WORK INSTRUCTIONS: Find "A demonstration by" below and begin at its line; stop after the line with "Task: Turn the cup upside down". Output those lines exactly, without pictures.

:: DATA ::

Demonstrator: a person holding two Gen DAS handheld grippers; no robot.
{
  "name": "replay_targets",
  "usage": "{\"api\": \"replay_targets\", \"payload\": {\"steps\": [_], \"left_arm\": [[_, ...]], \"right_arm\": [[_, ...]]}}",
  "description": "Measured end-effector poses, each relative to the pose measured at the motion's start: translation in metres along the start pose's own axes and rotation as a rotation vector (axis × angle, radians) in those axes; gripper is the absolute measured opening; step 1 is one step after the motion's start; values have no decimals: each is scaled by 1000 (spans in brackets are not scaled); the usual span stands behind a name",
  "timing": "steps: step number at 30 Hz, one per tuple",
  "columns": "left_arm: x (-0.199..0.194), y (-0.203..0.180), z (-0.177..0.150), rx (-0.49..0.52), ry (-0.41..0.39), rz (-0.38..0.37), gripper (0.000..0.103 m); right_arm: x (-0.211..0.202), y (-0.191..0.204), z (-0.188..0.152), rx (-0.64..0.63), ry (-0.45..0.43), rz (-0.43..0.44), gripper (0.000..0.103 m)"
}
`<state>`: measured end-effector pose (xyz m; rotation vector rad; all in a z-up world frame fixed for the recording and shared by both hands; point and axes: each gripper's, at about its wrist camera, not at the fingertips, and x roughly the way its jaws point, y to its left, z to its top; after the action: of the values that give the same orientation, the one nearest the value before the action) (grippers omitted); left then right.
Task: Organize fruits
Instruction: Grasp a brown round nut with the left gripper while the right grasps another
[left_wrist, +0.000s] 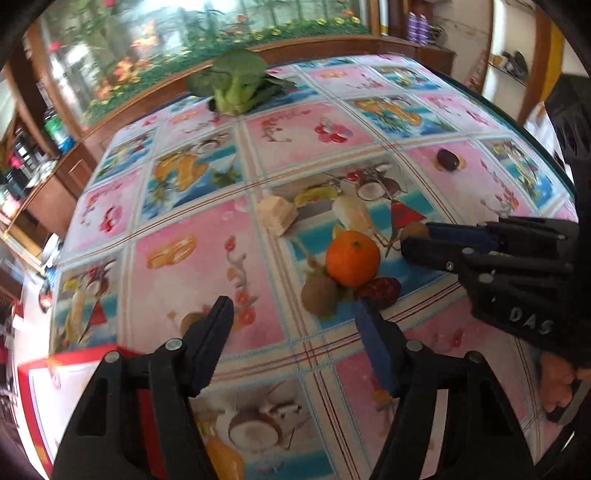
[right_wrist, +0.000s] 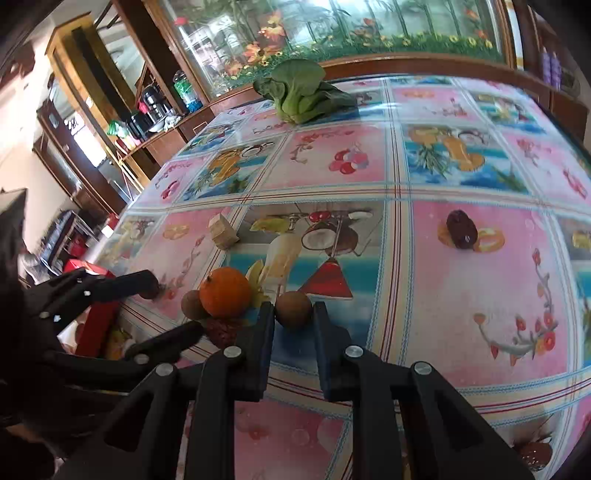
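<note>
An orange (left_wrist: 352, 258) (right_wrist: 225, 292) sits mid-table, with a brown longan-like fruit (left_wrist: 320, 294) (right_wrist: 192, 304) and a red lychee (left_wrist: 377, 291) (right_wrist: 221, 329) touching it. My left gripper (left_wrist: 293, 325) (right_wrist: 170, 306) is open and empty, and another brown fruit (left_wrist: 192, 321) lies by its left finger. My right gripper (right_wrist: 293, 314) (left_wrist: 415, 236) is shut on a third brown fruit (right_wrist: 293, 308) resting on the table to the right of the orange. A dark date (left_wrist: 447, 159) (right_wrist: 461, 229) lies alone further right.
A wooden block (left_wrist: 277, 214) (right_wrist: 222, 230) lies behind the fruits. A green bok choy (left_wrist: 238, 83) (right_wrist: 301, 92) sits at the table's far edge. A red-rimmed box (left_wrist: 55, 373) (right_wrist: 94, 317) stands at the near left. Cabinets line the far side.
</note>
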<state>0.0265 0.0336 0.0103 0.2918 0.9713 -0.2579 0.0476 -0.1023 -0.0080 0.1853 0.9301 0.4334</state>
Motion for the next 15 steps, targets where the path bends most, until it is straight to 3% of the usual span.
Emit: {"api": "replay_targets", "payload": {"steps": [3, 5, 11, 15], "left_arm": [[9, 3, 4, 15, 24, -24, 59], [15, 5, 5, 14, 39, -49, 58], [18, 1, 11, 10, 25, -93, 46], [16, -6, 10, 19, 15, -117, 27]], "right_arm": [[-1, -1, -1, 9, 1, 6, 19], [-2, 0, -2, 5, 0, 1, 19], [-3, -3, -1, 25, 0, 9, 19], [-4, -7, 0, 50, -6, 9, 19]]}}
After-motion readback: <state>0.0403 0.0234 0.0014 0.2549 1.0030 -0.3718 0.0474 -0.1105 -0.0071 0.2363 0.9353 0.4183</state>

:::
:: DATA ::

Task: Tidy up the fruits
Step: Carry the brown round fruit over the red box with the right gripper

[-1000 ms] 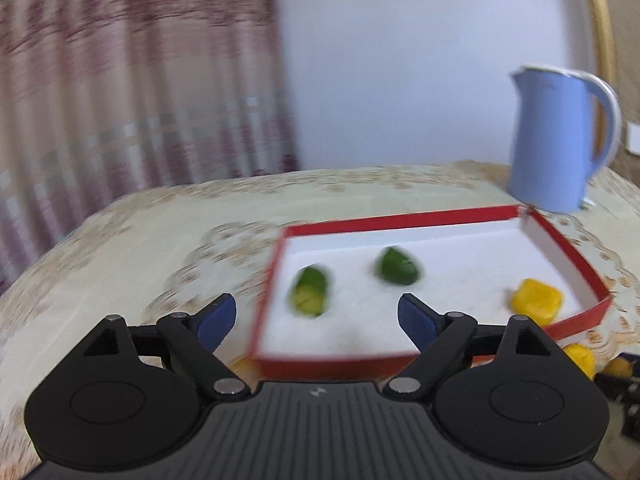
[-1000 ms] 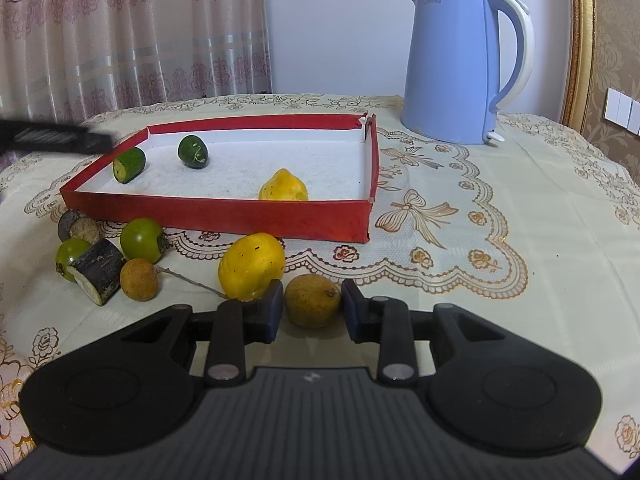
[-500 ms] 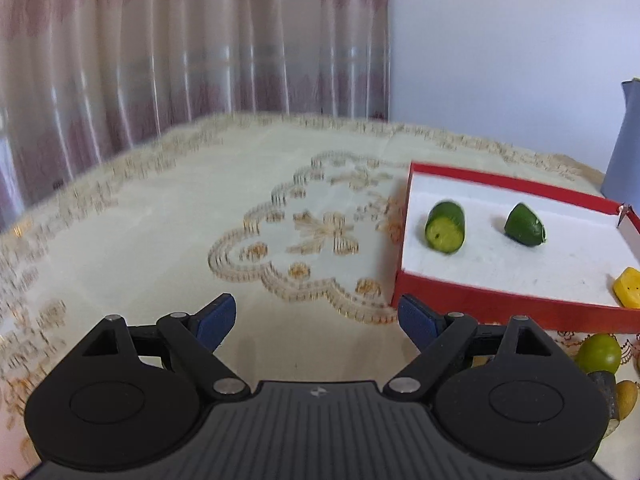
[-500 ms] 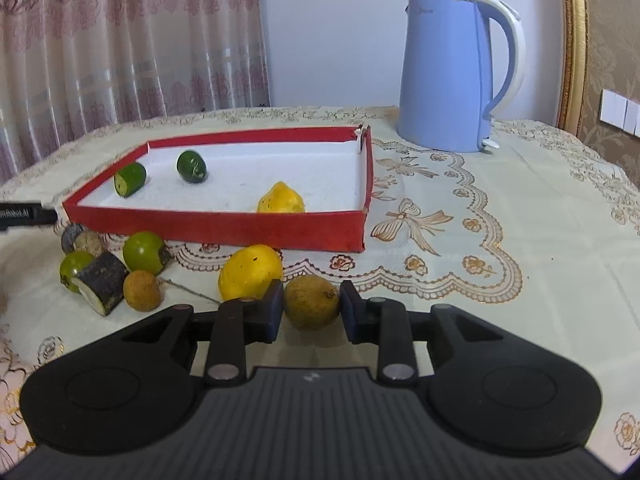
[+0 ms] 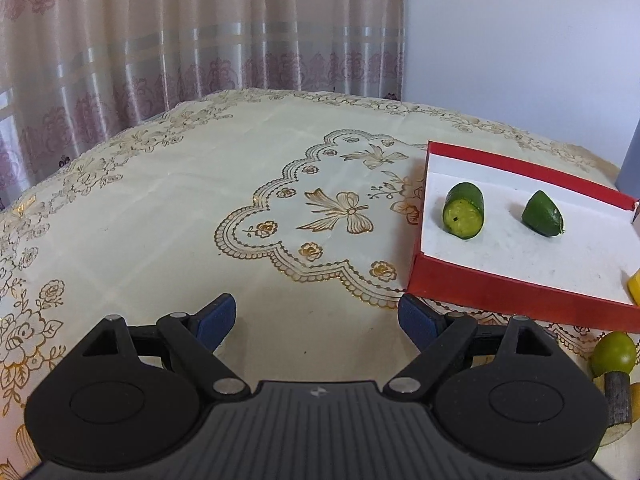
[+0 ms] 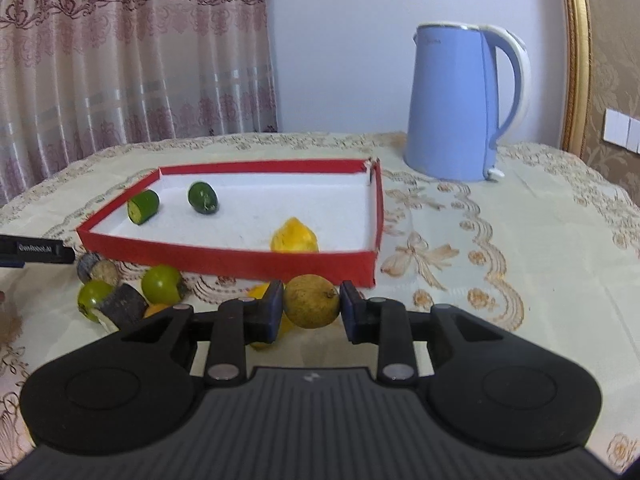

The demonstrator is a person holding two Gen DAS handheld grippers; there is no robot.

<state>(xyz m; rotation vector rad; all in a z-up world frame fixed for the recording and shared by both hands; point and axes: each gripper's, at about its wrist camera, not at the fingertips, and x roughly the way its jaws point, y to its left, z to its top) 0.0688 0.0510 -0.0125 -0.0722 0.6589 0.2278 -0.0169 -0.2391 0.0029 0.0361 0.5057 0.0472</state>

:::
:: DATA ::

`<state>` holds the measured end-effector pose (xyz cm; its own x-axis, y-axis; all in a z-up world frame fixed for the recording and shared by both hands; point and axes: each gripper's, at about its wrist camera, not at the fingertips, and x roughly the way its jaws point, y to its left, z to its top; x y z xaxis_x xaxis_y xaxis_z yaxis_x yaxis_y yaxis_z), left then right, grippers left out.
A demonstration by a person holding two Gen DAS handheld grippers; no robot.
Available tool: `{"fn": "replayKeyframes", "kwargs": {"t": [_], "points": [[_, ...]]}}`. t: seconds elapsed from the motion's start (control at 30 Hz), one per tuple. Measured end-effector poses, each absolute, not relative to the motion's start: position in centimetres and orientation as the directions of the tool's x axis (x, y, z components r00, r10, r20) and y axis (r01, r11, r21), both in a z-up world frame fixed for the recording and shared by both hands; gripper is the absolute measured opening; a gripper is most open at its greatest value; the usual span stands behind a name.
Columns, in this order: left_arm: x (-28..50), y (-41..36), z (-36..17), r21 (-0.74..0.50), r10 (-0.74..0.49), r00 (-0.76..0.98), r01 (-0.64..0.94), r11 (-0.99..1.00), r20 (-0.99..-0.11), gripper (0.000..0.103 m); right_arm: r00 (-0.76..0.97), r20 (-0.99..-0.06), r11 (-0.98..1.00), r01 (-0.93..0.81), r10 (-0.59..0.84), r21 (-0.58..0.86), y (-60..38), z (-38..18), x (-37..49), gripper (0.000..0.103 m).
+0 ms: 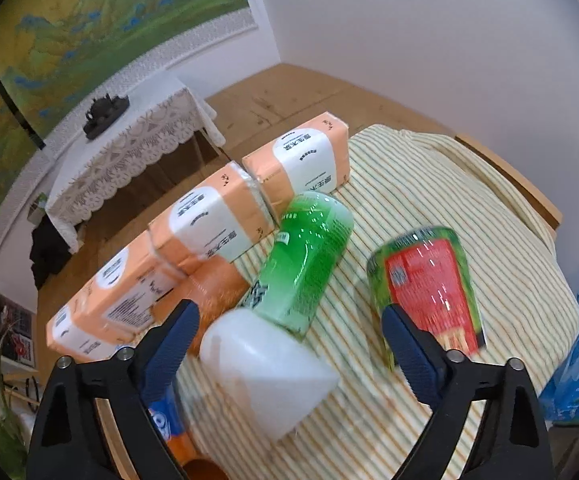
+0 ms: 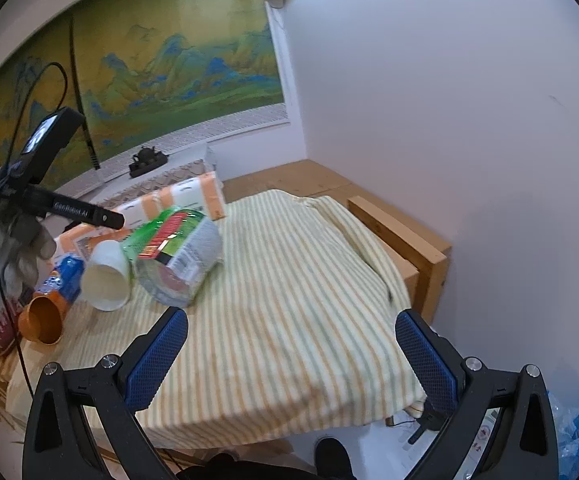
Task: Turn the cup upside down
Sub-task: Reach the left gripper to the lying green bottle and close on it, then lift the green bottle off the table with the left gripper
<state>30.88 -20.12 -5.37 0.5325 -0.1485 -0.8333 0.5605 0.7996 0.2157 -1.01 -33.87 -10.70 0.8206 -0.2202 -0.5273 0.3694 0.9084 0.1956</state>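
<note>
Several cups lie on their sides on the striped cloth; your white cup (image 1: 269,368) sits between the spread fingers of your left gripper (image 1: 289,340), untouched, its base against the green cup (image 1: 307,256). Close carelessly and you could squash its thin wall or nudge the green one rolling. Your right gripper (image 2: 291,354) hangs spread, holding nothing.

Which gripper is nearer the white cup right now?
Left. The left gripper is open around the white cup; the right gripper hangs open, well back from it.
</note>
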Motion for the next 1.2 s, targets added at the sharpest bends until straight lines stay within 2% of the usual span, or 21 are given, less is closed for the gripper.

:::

RESPONSE:
A demonstration by a person holding two Gen DAS handheld grippers; no robot.
Available tool: `{"fn": "replayKeyframes", "kwargs": {"t": [_], "points": [[_, ...]]}}`. t: seconds elapsed from the motion's start (control at 30 Hz), one per tuple. Measured end-effector poses, each absolute, not relative to the motion's start: position in centimetres and orientation as the directions of the tool's x axis (x, y, z components r00, r10, r20) and y axis (r01, r11, r21), both in a z-up world frame fixed for the recording and shared by both hands; gripper is the absolute measured opening; a gripper is most open at its greatest value; the usual span stands behind a name.
Columns, in this order: left_arm: x (-28..50), y (-41..36), z (-36..17), r21 (-0.74..0.50), r10 (-0.74..0.49), r00 (-0.76..0.98), r01 (-0.64..0.94), r11 (-0.99..1.00), r20 (-0.99..-0.11), gripper (0.000..0.103 m); right_arm: r00 (-0.76..0.97), r20 (-0.99..-0.06), r11 (-0.98..1.00), r01 (-0.93..0.81), r10 (-0.59..0.84), r21 (-0.58..0.86), y (-60..38), z (-38..18), x (-37..49), gripper (0.000..0.103 m).
+0 ms: 
+0 ms: 
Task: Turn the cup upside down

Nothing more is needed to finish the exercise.